Yani, daha açık bir ifade ile ortak konutun terk edilmesinden itibaren 4 ay geçecek, bu 4 ayın sonunda ihtar kararı verilmesi Mahkemeden istenecek, Mahkemeden alınan ihtar kararı terk eden eşe tebliğ olunacak ve bu tebliğ tarihinden itibaren de 2 ayın geçmesi ve terk eden eşin ortak konuta dönememesi halinde terk nedeni ile boşanma davası açılabilecektir. Davanın açılması bu koşula bağlıdır.
Aleyhinde terk nedeniyle boşanma davası açılacak olan eş, evini, “ evlilik birliğinden doğan yükümlülüklerini yerine getirmemek için ” terk etmiş olmalıdır. Örneğin, hastalık, mahkûmiyet, görev, askerlik… vb. durumlar, terk nedeniyle boşanma davasına konu olamaz. Aynı şekilde, eşin haklı bir sebebe dayanarak ortak konuttan ayrılmış olması da terk olarak nitelendirilemez. Nitekim eşin ilişkisi olduğu başka bir kimseyi eve getirmesi, şiddet uygulaması, evden kovması gibi durumlar, ortak konuttan bu sebeple ayrılan eş açısından haklı sebep teşkil edeceğinden, terk nedeniyle boşanma koşulları oluşmayacaktır. Buna karşın, ortak konutu terk etmeye zorlayan veya haklı bir neden olmaksızın ortak konuta dönmeyi engelleyen eş de ortak konutu terk etmiş sayılmaktadır.

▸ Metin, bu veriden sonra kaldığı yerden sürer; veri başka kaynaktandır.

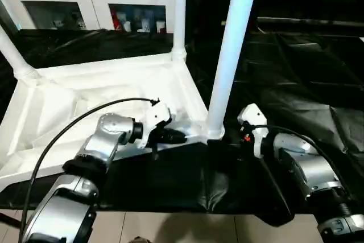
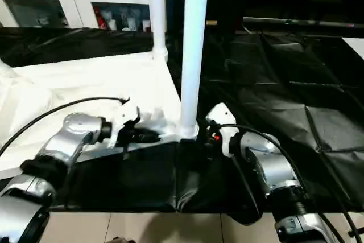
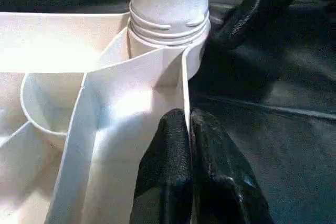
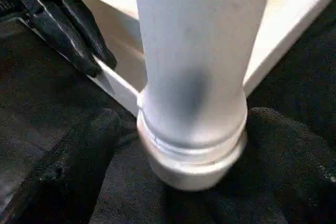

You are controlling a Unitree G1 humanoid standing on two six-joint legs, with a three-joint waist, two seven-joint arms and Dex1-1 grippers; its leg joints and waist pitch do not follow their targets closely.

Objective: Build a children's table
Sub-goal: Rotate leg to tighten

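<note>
The white table top (image 1: 68,112) lies underside up on the black-draped work table. Three white legs stand in its corner sockets: near right (image 1: 232,49), far right (image 1: 180,9) and far left (image 1: 12,55). My left gripper (image 3: 189,116) is shut on the thin rim wall of the top, just beside the near-right socket (image 3: 168,35). My right gripper (image 4: 191,129) clasps the base of the near-right leg (image 4: 194,66), with one black finger (image 4: 79,156) on each side of its collar. It also shows at the leg's foot as the right gripper (image 1: 230,135).
Black cloth (image 1: 296,72) covers the work table to the right and front, where its edge drops to a tiled floor (image 1: 170,229). A white cabinet (image 1: 91,4) with glass doors stands behind. My left arm's cable (image 1: 62,135) arcs over the table top.
</note>
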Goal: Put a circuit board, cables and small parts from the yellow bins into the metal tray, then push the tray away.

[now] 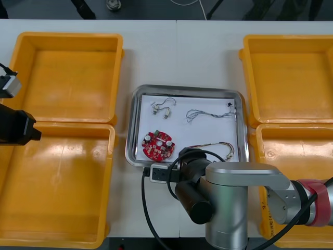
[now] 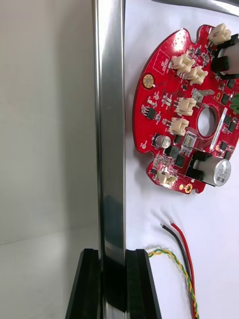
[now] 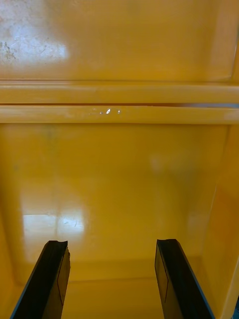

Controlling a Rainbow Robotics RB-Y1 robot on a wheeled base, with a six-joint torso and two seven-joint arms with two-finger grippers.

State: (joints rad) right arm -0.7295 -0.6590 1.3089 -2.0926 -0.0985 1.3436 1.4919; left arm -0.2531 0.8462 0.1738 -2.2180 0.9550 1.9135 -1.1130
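Observation:
The metal tray (image 1: 136, 99), white inside, sits mid-table between the bins. It holds a round red circuit board (image 1: 158, 145), small metal parts (image 1: 161, 107), a thin twisted blue and white cable (image 1: 208, 113) and a red and yellow cable (image 1: 216, 147). In the right wrist view my right gripper (image 2: 113, 284) is shut on the tray's shiny near rim (image 2: 109, 124), one finger on each side. The circuit board (image 2: 189, 109) and the cable ends (image 2: 181, 259) lie just inside the rim. My left gripper (image 3: 112, 246) hangs open over a yellow bin (image 3: 119, 189), holding nothing.
Two yellow bins stand at the left (image 1: 67, 78) (image 1: 57, 187) and two at the right (image 1: 289, 78) (image 1: 302, 156), all bare inside. My right arm (image 1: 229, 203) covers the table's near edge below the tray. Open table lies beyond the tray's far rim.

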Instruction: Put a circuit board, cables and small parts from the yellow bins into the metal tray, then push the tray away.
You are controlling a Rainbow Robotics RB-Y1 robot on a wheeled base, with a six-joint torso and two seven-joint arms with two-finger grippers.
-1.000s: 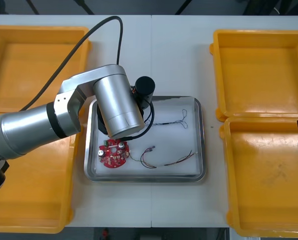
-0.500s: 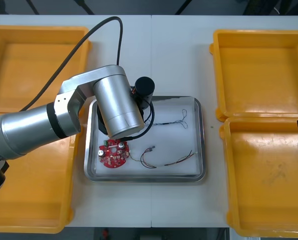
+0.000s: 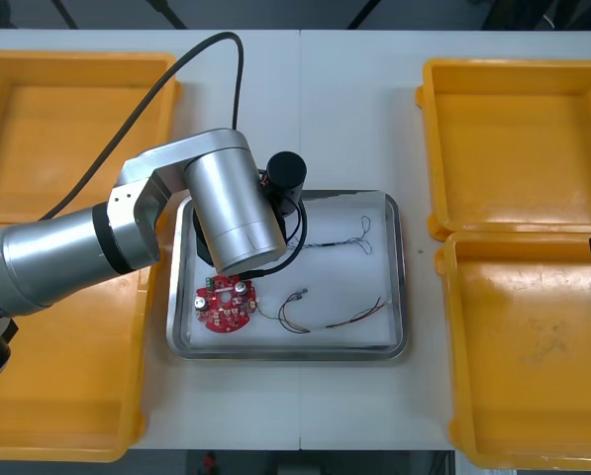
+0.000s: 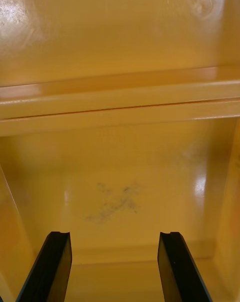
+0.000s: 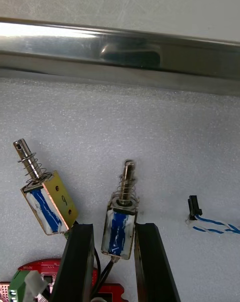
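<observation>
Left pincer (image 5: 114, 230): low inside the metal tray (image 5: 120, 57), apparently clamped on a small metal part (image 5: 121, 217).
Part axis: in line with the fingers, spring end pointing at the tray rim.
Neighbours: second small metal part (image 5: 47, 204) just beside, tilted; red circuit board (image 5: 37, 282) by the finger bases; blue and white cable (image 5: 210, 224) on the other side.
Right pincer (image 4: 115, 234): fingers apart, idle over a yellow bin (image 4: 120, 182).
Next (judged): release, lift straight.

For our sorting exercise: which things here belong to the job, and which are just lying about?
Job: metal tray; red circuit board; cables; left gripper in the tray, shut on a small metal part; second small metal part beside it; yellow bins.
Lying about: table; right gripper, open above one of those bins.
</observation>
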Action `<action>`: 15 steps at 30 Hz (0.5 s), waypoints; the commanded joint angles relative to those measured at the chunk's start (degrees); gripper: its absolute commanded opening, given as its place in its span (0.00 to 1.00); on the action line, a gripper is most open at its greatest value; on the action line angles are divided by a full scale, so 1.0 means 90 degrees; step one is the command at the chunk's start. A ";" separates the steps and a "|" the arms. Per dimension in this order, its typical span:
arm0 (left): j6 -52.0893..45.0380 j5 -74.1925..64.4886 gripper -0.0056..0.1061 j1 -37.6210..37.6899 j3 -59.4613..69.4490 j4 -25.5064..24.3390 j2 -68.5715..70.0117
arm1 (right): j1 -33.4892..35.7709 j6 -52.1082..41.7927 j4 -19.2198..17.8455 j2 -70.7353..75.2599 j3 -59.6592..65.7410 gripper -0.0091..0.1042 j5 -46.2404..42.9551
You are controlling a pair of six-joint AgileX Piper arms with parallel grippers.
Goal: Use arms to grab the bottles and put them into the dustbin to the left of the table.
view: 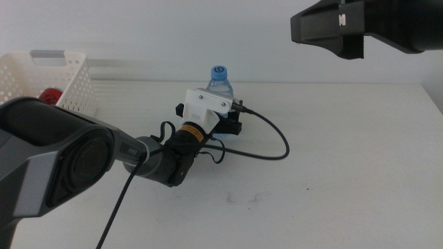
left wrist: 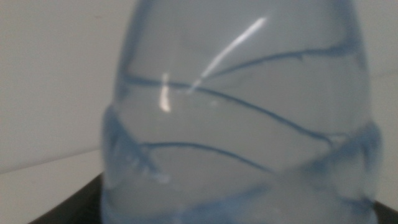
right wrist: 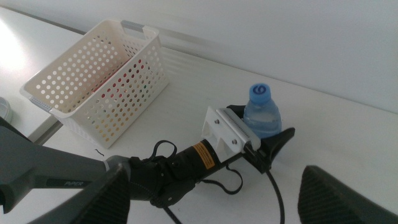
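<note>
While upright on table [view: 332, 159], water bottle [view: 220, 83] between left gripper [view: 225, 126] jaws.

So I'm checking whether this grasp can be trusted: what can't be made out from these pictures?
- Left gripper contact with the bottle: in the middle view the white wrist housing hides it; the left wrist view is a blurred close-up.
- Bottle base: hidden by that gripper in the middle and right wrist views.
- Dustbin contents: only red patches through its perforated wall.
- Right gripper: cut off by the middle view's top edge.
</note>
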State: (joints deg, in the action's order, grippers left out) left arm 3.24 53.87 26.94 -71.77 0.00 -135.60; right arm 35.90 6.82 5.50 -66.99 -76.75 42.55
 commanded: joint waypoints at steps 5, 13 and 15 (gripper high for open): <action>-0.0182 -0.0632 0.43 -0.0008 0.0306 0.0347 0.0648 | 0.0015 -0.0019 -0.0030 0.0047 0.0013 0.74 -0.0062; -0.1057 -0.5391 0.03 -0.0013 0.1142 0.0434 0.3781 | 0.0015 -0.0019 -0.0030 0.0047 0.0013 0.74 -0.0062; -0.1057 -0.5985 0.04 -0.0013 0.1142 0.0245 0.4294 | 0.0015 -0.0019 -0.0030 0.0047 0.0013 0.74 -0.0062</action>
State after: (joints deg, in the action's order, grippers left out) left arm -5.78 2.96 26.84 -61.30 3.00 -101.21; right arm 35.90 6.82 5.50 -66.99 -76.75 42.55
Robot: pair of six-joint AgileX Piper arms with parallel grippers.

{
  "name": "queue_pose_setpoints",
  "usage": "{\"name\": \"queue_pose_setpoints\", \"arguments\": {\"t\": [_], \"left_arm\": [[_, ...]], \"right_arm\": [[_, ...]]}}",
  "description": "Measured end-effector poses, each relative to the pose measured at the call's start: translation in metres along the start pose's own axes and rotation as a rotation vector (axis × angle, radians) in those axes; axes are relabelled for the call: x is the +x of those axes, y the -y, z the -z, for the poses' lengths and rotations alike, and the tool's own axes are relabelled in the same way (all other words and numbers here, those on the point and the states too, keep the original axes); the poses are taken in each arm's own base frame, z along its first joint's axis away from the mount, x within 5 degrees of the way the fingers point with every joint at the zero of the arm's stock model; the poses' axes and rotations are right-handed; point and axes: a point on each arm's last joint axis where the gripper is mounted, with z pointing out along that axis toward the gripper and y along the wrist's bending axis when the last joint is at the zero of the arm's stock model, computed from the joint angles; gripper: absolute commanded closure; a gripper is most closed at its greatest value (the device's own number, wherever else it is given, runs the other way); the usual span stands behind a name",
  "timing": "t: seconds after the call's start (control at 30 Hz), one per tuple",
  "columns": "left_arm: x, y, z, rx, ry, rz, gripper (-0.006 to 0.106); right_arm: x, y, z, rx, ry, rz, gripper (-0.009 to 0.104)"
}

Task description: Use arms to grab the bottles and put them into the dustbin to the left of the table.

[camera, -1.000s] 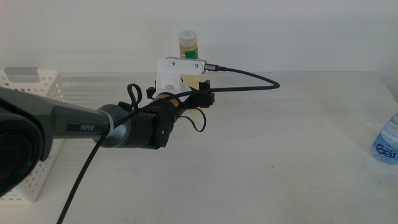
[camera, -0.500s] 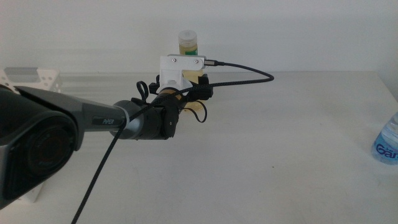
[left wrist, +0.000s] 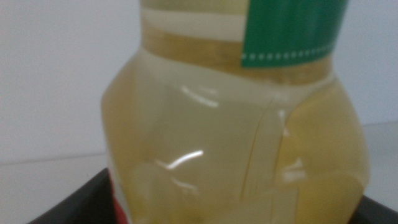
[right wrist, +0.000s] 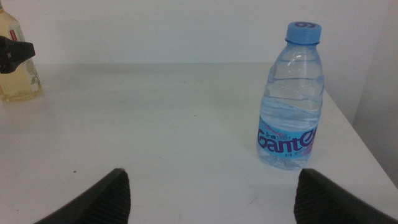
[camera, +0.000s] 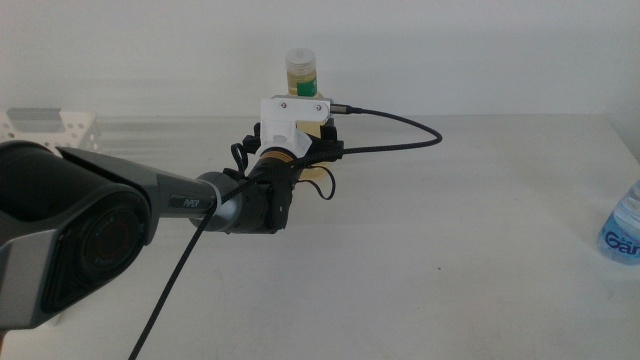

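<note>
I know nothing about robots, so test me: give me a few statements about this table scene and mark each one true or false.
1. The left claw is at the yellow bottle near the back of the table. True.
2. The yellow bottle has a red band on its neck. False: the band is green.
3. The water bottle stands upright with a blue cap. True.
4. The right claw is holding the water bottle. False: its jaws are open and the bottle stands apart from them.
5. The white basket is on the right edge of the middle view. False: it shows at the left, behind the arm.
</note>
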Motion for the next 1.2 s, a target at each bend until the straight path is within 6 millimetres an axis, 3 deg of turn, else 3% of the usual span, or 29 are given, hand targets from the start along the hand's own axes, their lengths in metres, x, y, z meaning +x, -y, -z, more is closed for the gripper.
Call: {"name": "queue_pose_setpoints", "arguments": {"t": [0.1, 0.33, 0.57, 0.77, 0.97, 1.2], "left_arm": [[-0.001, 0.0, 0.0, -0.001, 0.013, 0.029, 0.035], [0.0, -0.001, 0.0, -0.001, 0.015, 0.115, 0.105], [-0.023, 0.008, 0.009, 0.06, -0.151, 0.009, 0.105], [-0.046, 0.012, 0.032, 0.103, -0.32, -0.03, 0.105], [-0.078, 0.007, 0.075, 0.114, -0.299, -0.047, 0.105], [-0.127, -0.003, 0.139, 0.145, -0.258, -0.07, 0.105]], "right_arm": [[0.0, 0.0, 0.0, 0.0, 0.0, 0.0, 0.02], [0.0, 0.0, 0.0, 0.0, 0.0, 0.0, 0.02], [0.0, 0.0, 0.0, 0.0, 0.0, 0.0, 0.02], [0.0, 0.0, 0.0, 0.0, 0.0, 0.0, 0.02], [0.0, 0.0, 0.0, 0.0, 0.0, 0.0, 0.02], [0.0, 0.0, 0.0, 0.0, 0.0, 0.0, 0.02]]}}
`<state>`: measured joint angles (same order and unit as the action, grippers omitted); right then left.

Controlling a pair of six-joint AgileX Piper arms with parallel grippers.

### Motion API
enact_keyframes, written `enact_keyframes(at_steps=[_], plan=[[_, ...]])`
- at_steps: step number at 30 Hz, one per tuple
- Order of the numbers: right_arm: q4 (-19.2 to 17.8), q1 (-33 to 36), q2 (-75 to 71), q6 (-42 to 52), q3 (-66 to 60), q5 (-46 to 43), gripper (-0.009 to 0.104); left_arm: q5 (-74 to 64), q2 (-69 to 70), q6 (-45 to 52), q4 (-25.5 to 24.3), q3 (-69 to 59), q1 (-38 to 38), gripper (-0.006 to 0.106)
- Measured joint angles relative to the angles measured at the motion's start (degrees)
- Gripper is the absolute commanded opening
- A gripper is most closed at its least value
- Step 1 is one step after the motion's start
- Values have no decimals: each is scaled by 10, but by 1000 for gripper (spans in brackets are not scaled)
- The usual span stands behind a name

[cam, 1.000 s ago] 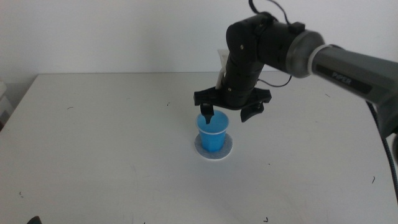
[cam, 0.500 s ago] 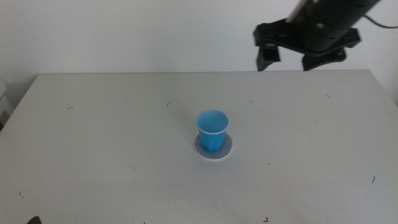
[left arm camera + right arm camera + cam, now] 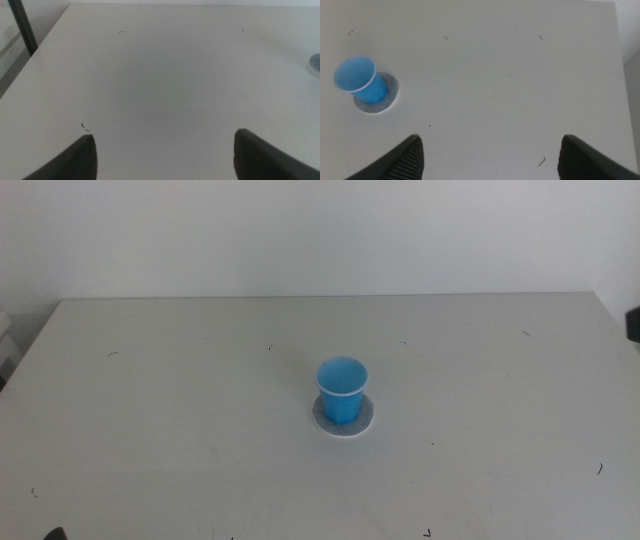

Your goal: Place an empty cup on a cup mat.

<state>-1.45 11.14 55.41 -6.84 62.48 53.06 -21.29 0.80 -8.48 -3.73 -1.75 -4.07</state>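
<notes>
White table [image 3: 150, 430]: cup [image 3: 342, 390] upright on mat [image 3: 362, 418], apparently centred. Placement done; both grippers [image 3: 490, 160] spread, empty; only parking remains.

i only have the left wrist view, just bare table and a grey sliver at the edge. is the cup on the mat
Observer: Yes. In the middle view the blue cup stands upright on the cup mat, with the mat's rim showing around its base.
Operator: anything in the cup
Observer: The right wrist view looks into it, and only the blue inside shows.
Operator: is the right gripper near it
Observer: No. The right gripper is open and well away from the cup, with bare table between them. Nothing touches the cup.
Operator: and my left gripper
Observer: The left gripper is open over bare table, holding nothing.
</notes>
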Motion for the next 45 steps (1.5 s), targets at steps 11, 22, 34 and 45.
enact_keyframes(at_steps=[11, 22, 34, 45], plan=[[-8, -19, -263, 18, -236, -99, 92, 0, 0, 0, 0, 0, 0, 105], [-26, -19, -480, 24, -403, -215, 92, 0, 0, 0, 0, 0, 0, 105], [-57, -19, -562, 24, -512, -226, 92, 0, 0, 0, 0, 0, 0, 105], [-57, -19, -562, 24, -568, -253, 92, 0, 0, 0, 0, 0, 0, 105]])
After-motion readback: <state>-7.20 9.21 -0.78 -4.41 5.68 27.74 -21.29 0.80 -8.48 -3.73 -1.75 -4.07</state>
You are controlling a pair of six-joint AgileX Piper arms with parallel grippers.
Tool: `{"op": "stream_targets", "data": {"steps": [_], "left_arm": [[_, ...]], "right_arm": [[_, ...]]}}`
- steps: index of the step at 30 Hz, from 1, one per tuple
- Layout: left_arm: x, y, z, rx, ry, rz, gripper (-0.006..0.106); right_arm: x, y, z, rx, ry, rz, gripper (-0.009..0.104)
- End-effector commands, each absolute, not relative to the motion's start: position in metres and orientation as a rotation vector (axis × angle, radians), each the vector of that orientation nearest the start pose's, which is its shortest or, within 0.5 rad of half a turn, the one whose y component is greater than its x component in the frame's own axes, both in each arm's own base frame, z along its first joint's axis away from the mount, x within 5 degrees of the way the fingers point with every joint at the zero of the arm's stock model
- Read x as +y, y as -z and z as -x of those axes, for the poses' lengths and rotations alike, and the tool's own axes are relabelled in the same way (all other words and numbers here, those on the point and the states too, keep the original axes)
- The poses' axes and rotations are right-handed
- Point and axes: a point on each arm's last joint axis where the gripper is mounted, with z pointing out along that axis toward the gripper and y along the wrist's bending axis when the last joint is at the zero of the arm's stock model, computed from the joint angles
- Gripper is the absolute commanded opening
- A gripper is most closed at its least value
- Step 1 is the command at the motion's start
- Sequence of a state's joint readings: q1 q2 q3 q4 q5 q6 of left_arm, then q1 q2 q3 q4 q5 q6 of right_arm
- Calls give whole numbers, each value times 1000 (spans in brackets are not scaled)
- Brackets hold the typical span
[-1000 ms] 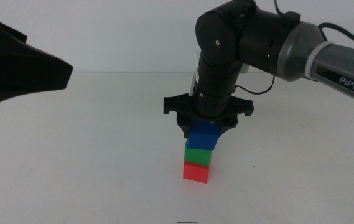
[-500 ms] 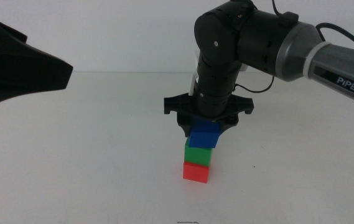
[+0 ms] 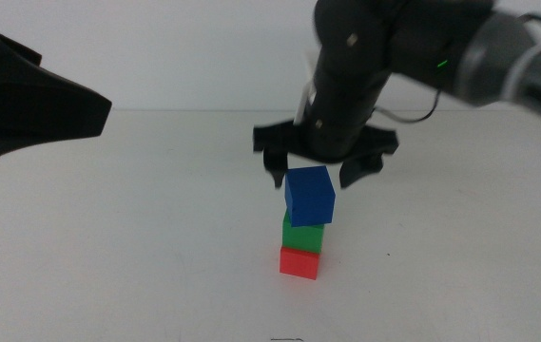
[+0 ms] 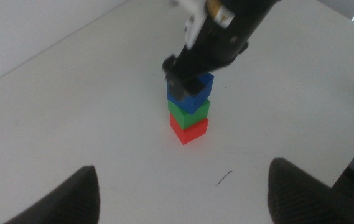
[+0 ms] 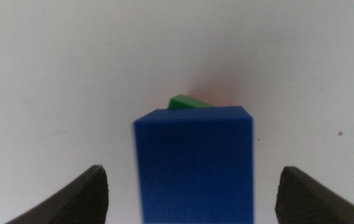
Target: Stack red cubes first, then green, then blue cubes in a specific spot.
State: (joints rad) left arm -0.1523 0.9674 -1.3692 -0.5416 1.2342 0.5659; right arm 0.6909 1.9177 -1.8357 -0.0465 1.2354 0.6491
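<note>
Plain white surface (image 3: 137,237), bare but for a faint dark mark (image 4: 224,179) near the stack in the left wrist view. Near the middle, a three-high stack: red cube (image 3: 300,261) at the bottom on the surface, green cube (image 3: 302,236) on it, blue cube (image 3: 310,194) on top, turned a little out of line with the two below. Right claw (image 3: 320,178) hanging just above and behind the stack, its arm coming in from the right and hiding the surface beyond. Jaws spread wide, one on each side of the blue cube, clear of its faces, holding nothing. From the right wrist camera, blue top filling the centre, a green corner (image 5: 186,101) peeping out past its edge. Left claw (image 4: 183,186) well back from the stack, jaws wide apart and empty, its dark bulk at the left edge of the middle view.
</note>
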Motion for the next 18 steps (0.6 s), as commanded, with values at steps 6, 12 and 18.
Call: {"op": "stream_targets", "data": {"steps": [6,12,18], "left_arm": [[-68,-476,-133,1965,482,-777,91],[-68,-476,-133,1965,482,-777,91],[-68,-476,-133,1965,482,-777,91]], "right_arm": [[216,-420,-273,2564,-405,142,91],[132,-448,-251,2361,-395,64,90],[57,-462,-207,2133,-268,4,88]]}}
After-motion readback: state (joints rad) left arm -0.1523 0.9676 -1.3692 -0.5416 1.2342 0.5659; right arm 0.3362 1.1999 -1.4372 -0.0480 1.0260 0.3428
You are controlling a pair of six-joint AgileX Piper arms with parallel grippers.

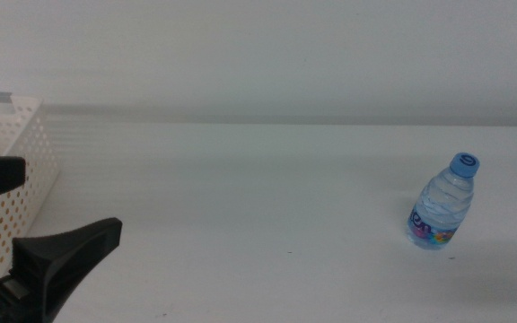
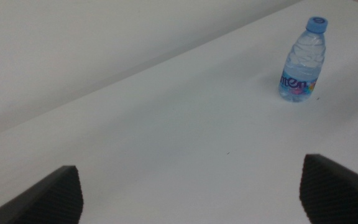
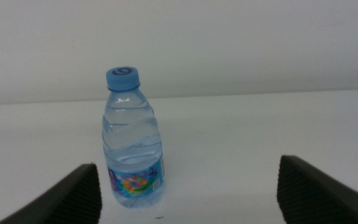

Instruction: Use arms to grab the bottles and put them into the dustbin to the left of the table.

Bu koşulların varlığı halinde açılan terk nedeni ile boşanma davalarında hâkim, ayrıca evlilik birliğinin temelinden sarsılıp sarsılmadığını ya da ortak hayatın çekilmez hale gelip gelmediğini araştırmayacaktır. Daha açık bir ifade ile terk eden eşe tebliğ olunan ihtar usul ve yasaya uygun ise ve ihtar çekilen eş eve dönmemekte haklı bir sebebinin olduğunu kanıtlayamazsa, başka bir araştırmaya girilmeksizin terk sebebi ile boşanma kararı verilecektir.
Bir sonraki yazımda görüşmek üzere, mutlu günler dilerim.